La sentencia declara la nulidad de la modificación del plan parcial La Bufona porque, en su tramitación, se omitió el informe preceptivo de la Consejería de Obras Públicas del Gobierno de Canarias sobre cómo afectaba a la carretera LZ-2, así como el acceso a la misma.
No para Murillo en defensa de sus intereses. De hecho, el Supremo recoge uno de los argumentos expuestos en su demanda, cual es que en el desarrollo del plan parcial le fueron usurpados terrenos colindantes de su propiedad, rústicos, sobre el que se habrían construido viviendas. Sin embargo, el Supremo no entra a valorar esta cuestión, que se dirime en un procedimiento civil, iniciado en 1999 y que no ha concluido. Aunque ya va siendo hora... De hecho, las obras del plan parcial llegaron a estar precintadas.
Según el Supremo, en la aprobación del plan parcial se omitió el informe preceptivo y vinculante de la Consejería de Obras Públicas del Gobierno autónomo, en cumplimiento de la Ley de Carreteras de Canarias. El enigma radica en que, en la década de los 80 del siglo XX, la propia Consejería expropió más de 8.000 metros cuadrados de superficie para ejecutar la carretera antedicha y, posteriormente, en una revisión de oficio del planeamiento, se reconoce que esos terrenos no pertenecen ya a la Consejería. ¿Se volatilizaron, quizá? Si no se esfumaron, ¿en manos de quién están y en base a qué operación?
La urbanización La Bufona es una de las asignaturas pendientes de Arrecife.

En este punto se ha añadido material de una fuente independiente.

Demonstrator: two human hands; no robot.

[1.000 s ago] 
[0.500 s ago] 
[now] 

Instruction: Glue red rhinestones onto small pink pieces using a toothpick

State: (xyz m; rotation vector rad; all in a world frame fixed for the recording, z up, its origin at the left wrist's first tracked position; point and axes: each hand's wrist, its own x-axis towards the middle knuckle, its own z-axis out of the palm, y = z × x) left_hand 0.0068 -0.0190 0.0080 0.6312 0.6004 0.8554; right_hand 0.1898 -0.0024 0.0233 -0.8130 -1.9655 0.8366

Promovida por la empresa Brisa Inversiones, de la que formaba parte un funcionario municipal responsable del Catastro ya fallecido, su devenir ha estado rodeado de misterios que, poco a poco, Gonzalo Murillo ha ido desvelando.
En un informe emitido hace un año, la Agencia de Protección del Medio Urbano y Natural aseguraba que el plan parcial La Bufona no debió haberse ejecutado porque no contaba con la superficie mínima de 50.000 metros cuadrados. Además, sostiene que se construyeron 52 viviendas unifamiliares en donde sólo se podían autorizar 24 viviendas unifamiliares aisladas, desvirtuándose todos los parámetros urbanísticos del sector. Acto seguido, afirma que las licencias se otorgan al amparo de unos documentos urbanísticos que no eran reflejo de la realidad territorial. Y, por último, dice que las viviendas cuentan con mayor superficie construida que la autorizada. Pues vaya…
Además del inacabable procedimiento civil que se sigue en La Bufona, también se dirime una causa penal por el supuesto desprecinto de las obras de unas viviendas paralizadas por el Servicio de Protección de la Naturaleza de la Guardia Civil en el año 2000, que habrían invadido suelo rústico. Otro más, también penal, se sigue contra los promotores del plan parcial por usurpación de terrenos y un delito contra la ordenación del territorio. En este procedimiento se archivó la causa contra la ex alcaldesa de la ciudad, María Isabel Déniz, y el ex secretario del Ayuntamiento, Felipe Fernández Camero.
Todo llega en la vida con paciencia y perseverancia. De ambas anda sobrado Gonzalo Murillo.